Artikel 20h, vierde en vijfde lid
Het voorgestelde artikel 20h, vierde lid, geeft een regeling ingeval een overdrachtsprijs uit een of meer termijnen bestaat waarvan het aantal of de omvang ten tijde van de vervreemding nog niet vaststaat. Dan wordt ten tijde van de vervreemding uitgegaan van een geschatte overdrachtsprijs. Het verschil tussen deze prijs en hetgeen daadwerkelijk wordt genoten, wordt eerst in aanmerking genomen op het tijdstip waarop de daadwerkelijk genoten termijnen de geschatte overdrachtsprijs te boven gaan. Zijn de daadwerkelijk genoten termijnen lager dan de geschatte overdrachtsprijs, dan wordt het verschil op het tijdstip waarop de laatste termijn is genoten in aanmerking genomen als een negatief vervreemdingsvoordeel. De leden van de fractie van de PvdA vragen om een beoordeling van de in dit verband door prof. Van Dijck gedane suggesties.

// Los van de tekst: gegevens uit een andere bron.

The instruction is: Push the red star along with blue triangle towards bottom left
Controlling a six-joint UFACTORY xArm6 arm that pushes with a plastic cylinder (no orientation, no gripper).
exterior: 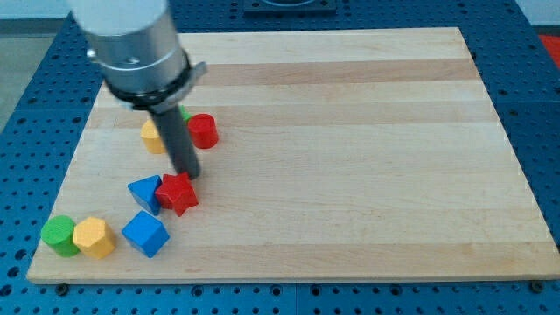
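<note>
Tip (189, 175) touches red star (178, 192), which abuts blue triangle (146, 192); pair sits short of bench (350, 219) corner; no claw fitted.

Lab: wooden board (350, 131) on blue perforated bench (35, 96)

Tip of the tool (189, 174) down at the upper edge of the red star (178, 193), touching it. Blue triangle (145, 192) pressed against the star's left side. Blue cube (144, 233) just below; yellow block (94, 237) and green cylinder (59, 235) near the bottom-left corner of the wooden tabletop (350, 157). Red cylinder (203, 130) and another yellow block (154, 136) behind the rod.
</note>
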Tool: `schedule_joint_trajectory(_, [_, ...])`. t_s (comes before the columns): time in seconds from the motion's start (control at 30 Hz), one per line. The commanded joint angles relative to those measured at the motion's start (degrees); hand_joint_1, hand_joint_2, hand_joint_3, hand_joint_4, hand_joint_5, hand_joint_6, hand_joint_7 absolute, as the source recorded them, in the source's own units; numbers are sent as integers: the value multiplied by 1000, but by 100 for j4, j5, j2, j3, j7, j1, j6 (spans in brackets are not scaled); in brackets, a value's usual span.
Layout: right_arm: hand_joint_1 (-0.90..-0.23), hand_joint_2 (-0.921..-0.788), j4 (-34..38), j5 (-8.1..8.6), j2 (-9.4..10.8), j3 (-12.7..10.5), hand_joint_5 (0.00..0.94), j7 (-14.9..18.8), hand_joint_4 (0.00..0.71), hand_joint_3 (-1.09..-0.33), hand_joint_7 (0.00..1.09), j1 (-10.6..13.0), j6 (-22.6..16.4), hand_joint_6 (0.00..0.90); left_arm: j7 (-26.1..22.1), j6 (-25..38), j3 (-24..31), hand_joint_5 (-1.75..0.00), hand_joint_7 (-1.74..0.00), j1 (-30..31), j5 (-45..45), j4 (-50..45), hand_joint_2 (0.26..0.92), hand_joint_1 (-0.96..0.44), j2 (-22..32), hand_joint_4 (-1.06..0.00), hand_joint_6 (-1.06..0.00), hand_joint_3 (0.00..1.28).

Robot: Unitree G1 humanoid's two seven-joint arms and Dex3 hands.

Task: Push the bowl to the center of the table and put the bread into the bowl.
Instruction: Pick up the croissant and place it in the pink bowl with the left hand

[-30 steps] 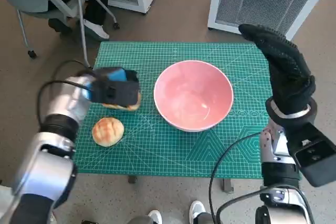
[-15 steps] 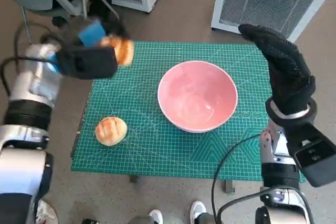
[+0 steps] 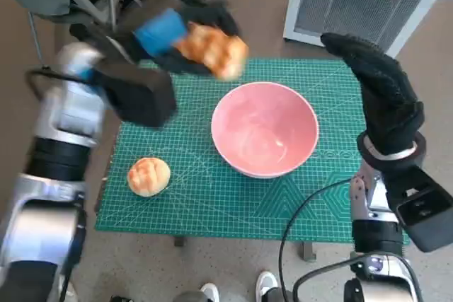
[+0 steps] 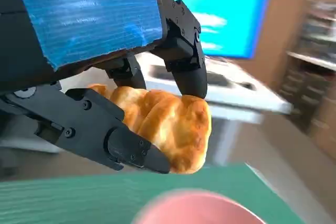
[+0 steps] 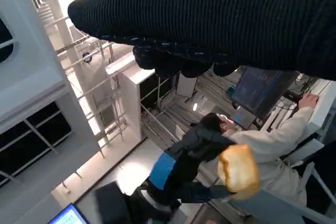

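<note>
My left hand (image 3: 166, 33) is lifted above the far left part of the bench (image 3: 205, 206), and my fingers (image 4: 131, 148) are closed around a golden bread roll (image 4: 168, 124). In the left wrist view one black finger lies under the roll and another presses on it from above, so the roll is pinched between them and hangs in the air. From my head view the roll sits just past the far left rim of the pink bowl (image 3: 265, 129), above the green mat and not touching it.

The bowl stands upright on the mat near the middle of the bench, a little toward the right edge, with nothing inside it. A second bread roll (image 3: 148, 176) lies on the mat near the front left corner, well apart from the bowl.

My right hand (image 3: 379, 90), in its black knitted glove, is raised over the right edge of the bench, beside the bowl and not touching it. Its fingers are stretched out and hold nothing.

In the right wrist view the glove runs across the picture, and below it I can see my left hand with its blue tape carrying the roll, and a person in a pale sleeve (image 5: 283, 135) beyond it.
</note>
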Motion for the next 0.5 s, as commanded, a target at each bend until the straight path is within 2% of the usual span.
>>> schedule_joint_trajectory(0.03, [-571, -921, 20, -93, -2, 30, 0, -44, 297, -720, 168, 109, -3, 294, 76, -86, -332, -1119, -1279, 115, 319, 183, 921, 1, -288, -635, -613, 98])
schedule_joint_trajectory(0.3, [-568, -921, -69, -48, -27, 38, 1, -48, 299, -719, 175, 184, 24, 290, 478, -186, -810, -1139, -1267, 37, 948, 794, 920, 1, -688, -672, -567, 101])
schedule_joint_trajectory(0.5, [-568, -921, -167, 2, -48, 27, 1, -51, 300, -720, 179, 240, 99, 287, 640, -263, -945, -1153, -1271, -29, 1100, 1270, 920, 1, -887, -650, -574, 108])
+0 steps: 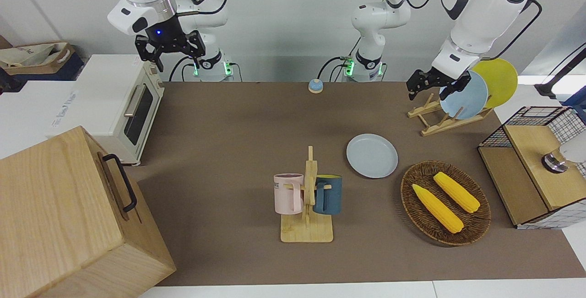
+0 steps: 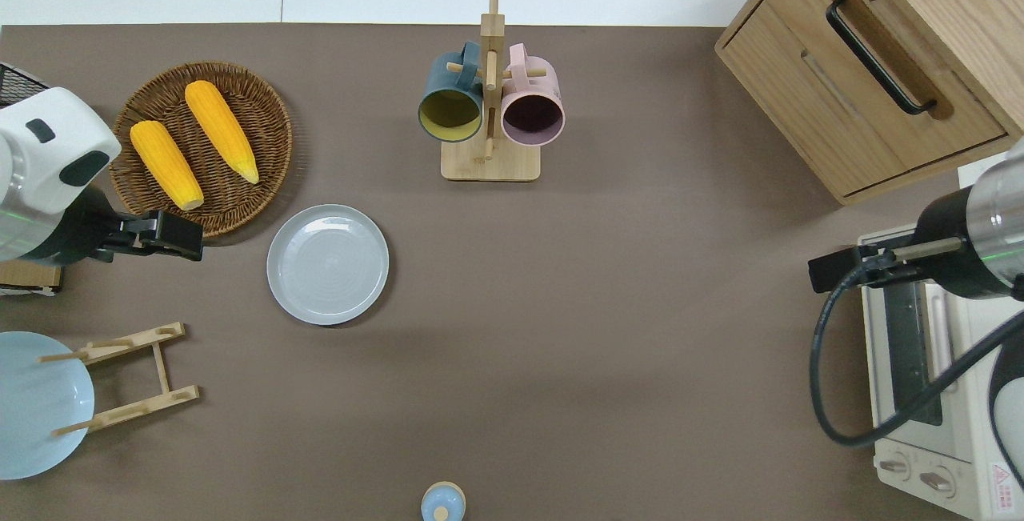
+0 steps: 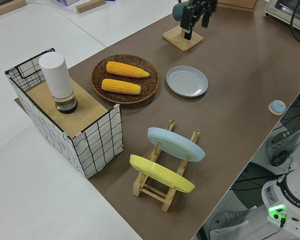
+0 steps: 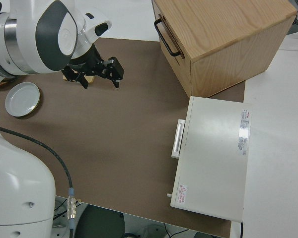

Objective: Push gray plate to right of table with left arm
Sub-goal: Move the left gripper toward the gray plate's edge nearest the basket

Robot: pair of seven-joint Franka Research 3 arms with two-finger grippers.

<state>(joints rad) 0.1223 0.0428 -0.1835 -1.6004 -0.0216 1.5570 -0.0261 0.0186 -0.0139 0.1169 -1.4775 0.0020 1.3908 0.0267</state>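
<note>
The gray plate (image 1: 371, 155) lies flat on the brown table (image 1: 229, 151), between the mug rack and the corn basket. It also shows in the overhead view (image 2: 328, 263), the left side view (image 3: 187, 81) and the right side view (image 4: 22, 98). My left gripper (image 1: 430, 89) is open, empty and up in the air. In the overhead view it (image 2: 180, 237) is over the basket's rim nearer the robots, beside the plate toward the left arm's end and apart from it. My right gripper (image 1: 178, 60) is open and parked.
A wicker basket (image 2: 264, 145) holds two corn cobs. A mug rack (image 2: 490, 161) has two mugs. A dish rack (image 1: 439, 121) holds a sky-blue and a yellow plate. A wooden cabinet (image 1: 59, 215), toaster oven (image 1: 119, 105), wire crate (image 1: 535, 170) and small bell (image 1: 315, 86) stand at the edges.
</note>
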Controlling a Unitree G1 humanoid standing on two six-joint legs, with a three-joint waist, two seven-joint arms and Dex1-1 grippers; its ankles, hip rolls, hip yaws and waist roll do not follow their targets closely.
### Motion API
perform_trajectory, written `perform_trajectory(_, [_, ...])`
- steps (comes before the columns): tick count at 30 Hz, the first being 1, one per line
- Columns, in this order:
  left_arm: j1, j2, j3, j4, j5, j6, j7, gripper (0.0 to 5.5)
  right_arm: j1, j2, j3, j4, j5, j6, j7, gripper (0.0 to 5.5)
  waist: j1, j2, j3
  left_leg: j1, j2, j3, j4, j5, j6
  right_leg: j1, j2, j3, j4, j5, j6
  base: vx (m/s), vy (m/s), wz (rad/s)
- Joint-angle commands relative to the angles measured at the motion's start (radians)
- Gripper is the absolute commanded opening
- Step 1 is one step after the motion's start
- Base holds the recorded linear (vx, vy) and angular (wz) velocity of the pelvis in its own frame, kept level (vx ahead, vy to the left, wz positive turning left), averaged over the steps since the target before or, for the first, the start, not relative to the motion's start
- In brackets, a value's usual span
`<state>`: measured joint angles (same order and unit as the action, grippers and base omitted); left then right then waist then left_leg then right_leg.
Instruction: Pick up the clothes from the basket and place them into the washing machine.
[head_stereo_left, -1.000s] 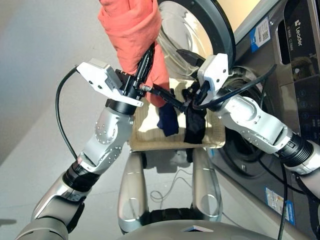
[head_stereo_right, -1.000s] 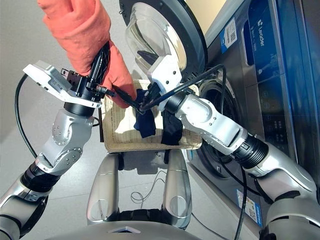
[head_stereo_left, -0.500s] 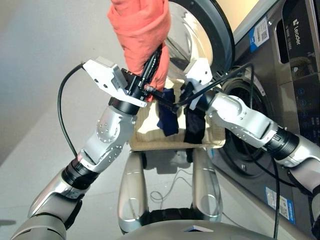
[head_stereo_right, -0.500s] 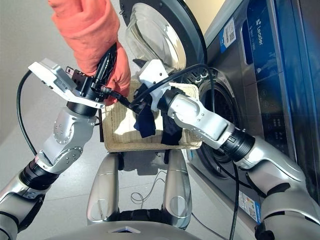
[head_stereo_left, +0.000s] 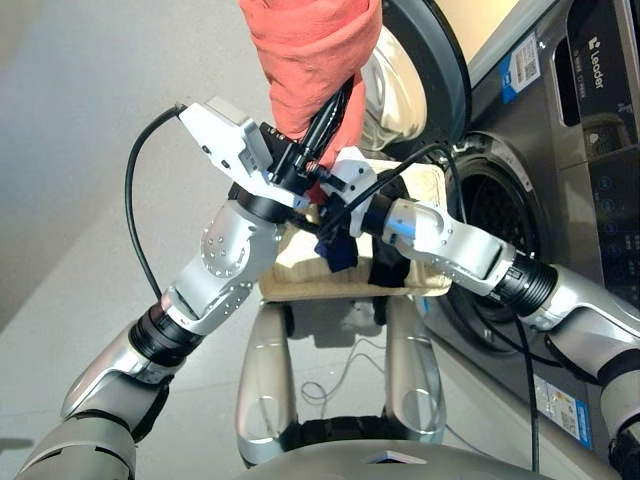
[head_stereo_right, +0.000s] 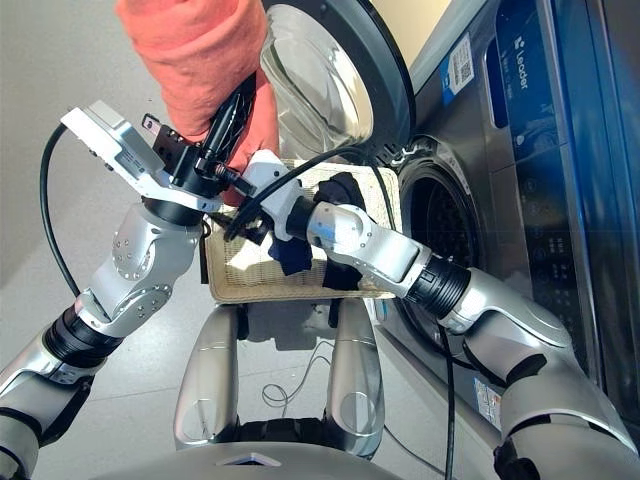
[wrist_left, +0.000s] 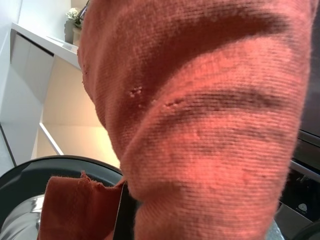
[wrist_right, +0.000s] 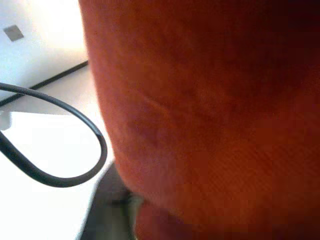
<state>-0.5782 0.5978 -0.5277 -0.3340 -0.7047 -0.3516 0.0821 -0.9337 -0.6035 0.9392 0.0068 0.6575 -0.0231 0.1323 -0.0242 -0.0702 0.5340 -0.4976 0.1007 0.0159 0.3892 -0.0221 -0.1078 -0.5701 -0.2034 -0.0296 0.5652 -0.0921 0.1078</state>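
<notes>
Coral-red knit garment (head_stereo_left: 310, 50): we are gripping it aloft with left gripper (head_stereo_left: 325, 120) clamped (right gripper's (head_stereo_right: 240, 222) closure unclear).

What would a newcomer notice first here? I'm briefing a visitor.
The coral-red garment held high by the left tool, in front of the open porthole door. Below it, the cream basket holds the navy and black garments beside the washing machine's drum opening.
</notes>
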Motion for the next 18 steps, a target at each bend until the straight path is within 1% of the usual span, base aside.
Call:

In de memorie van toelichting is als voorbeeld genoemd de verkoop tegen een winstrecht. Ook een omzetrecht valt onder de werking van deze bepaling. Daaronder valt ook het geval dat de koopsom afhankelijk is gesteld van de omzet of de winst van het lopende jaar of het pas afgelopen jaar. Dan is er sprake van één enkele termijn waarvan de omvang ten tijde van de vervreemding nog niet vaststaat. In het geval de koopprijs wel vaststaat maar nadien wordt gewijzigd – bij voorbeeld omdat de gegeven balansgarantie niet is nagekomen – is overigens artikel 20h, vijfde lid, van toepassing (de regeling voor gevallen waarin de koopprijs wordt aangepast).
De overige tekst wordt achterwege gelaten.